I am very concerned that these Th1 diseases are contagious. That goes along with Marshall’s idea that Th1 diseases are caused by intracellular bacterial infection. The variety of bacteria and the sequence of infection determine symptoms for the various Th1 diseases. And, yes it looks like they can be passed with close contact. There are several MP members posting that have spouses and other family members ill and on the MP together. There is one family that I know of where both parents and three children are on the MP.

Now that I know the symptoms, I realize I have been infected all my life (I am 67 years young) and my illness/symptoms have varied through life depending on the condition of my immune system. If this is chronic infection, there won’t be remission until the bacteria are completely eliminated.

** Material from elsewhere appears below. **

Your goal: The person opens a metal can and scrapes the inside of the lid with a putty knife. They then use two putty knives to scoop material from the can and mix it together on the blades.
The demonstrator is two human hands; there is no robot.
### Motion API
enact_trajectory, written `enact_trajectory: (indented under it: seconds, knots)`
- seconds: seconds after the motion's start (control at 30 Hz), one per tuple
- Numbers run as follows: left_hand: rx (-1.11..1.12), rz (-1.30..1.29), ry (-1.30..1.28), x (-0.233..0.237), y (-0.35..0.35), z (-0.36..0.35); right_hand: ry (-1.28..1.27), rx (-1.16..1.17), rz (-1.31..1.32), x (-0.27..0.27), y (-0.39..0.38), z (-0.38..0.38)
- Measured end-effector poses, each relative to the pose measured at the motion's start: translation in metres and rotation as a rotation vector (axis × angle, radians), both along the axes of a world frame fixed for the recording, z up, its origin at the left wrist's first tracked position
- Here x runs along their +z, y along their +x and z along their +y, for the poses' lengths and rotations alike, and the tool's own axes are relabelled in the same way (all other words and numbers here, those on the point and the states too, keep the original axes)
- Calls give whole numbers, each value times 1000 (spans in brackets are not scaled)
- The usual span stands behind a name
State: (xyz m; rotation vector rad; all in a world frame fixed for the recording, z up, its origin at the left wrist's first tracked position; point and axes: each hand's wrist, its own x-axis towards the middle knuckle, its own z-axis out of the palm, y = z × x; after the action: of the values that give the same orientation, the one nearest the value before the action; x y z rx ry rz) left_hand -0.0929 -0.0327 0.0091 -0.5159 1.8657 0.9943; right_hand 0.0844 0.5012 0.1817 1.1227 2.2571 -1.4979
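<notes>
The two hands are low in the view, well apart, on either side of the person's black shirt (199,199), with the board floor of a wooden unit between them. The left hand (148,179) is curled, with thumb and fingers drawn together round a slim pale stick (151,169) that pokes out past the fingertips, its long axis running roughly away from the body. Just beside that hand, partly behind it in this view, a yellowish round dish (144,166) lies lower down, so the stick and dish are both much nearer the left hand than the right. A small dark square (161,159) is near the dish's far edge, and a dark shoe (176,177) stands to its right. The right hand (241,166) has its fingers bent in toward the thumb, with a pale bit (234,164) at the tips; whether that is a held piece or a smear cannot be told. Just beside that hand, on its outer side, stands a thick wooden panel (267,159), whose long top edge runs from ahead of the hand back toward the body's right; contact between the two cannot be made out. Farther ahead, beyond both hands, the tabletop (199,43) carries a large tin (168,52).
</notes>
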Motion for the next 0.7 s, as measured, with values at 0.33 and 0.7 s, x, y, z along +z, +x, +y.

Between my father, his sister, their spouses, and their four children we have had a father (not related) & his son both with Parkinson’s disease, Crohn’s disease, Sarcoidosis, Breast Cancer, Cancer, Heart Disease (3), Arthritis, & Dementia. This is a strong case for infection, in my opinion, and it being contagious.

A result of Th1 illness is a dysregulated vitamin D nuclear receptor (VDR). The VDR is dysregulated by the bacteria acting as an antagonist disabling it. It will result in a high 1,25-D blood assay so that this assay is an indicator. Most doctors only test for the 25-D. Three years ago mine measured 50 pg/ml. The Merck manual says anything over 45 pg/ml will leach calcium from bone. My wife just had her 1,25-D tested and it is an alarming 64 pg/ml. We are in the process of starting her on the MP. Her symptoms are CFS, IBS, OCD as the big ones.

Gene
Hi Gene,

I pray that you are still hanging around as I very much appreciate your insight and generosity in taking the time to share. My mind is full of questions, and I am attempting to remain calm and not overreact to the new questions that are surfacing.

I will talk with Sarah's doctor about blood tests. Do you know if the bacteria associated with Th1 infections are anaerobic? The reason I ask is that we address Sarah’s pain with hyperbaric oxygen treatments. If they are anaerobic, hyperbarics kill those bacteria and could affect tests results … but I suppose that if results come back normal, we might be able to assume that there was never a problem or that we are addressing it through hyperbarics??? The fact that Sarah’s pain resurfaces when treatments are stopped is concerning when considering an infection connection, as that would indicate that it is not being completely killed off.

Please, please continue to share. At this time we are attempting to rule out the possibility of Lyme. Is that too a Th1 infection?

I hope you will excuse me if I ask some dumb questions. This is a whole new “world” for me. Is it possible to provide a basic, easy to understand summary of the Marshall Protocol for Th1 infections or do you know where I might find such an explanation. When things get too in depth, especially initially, I must admit that much of it goes right over my head.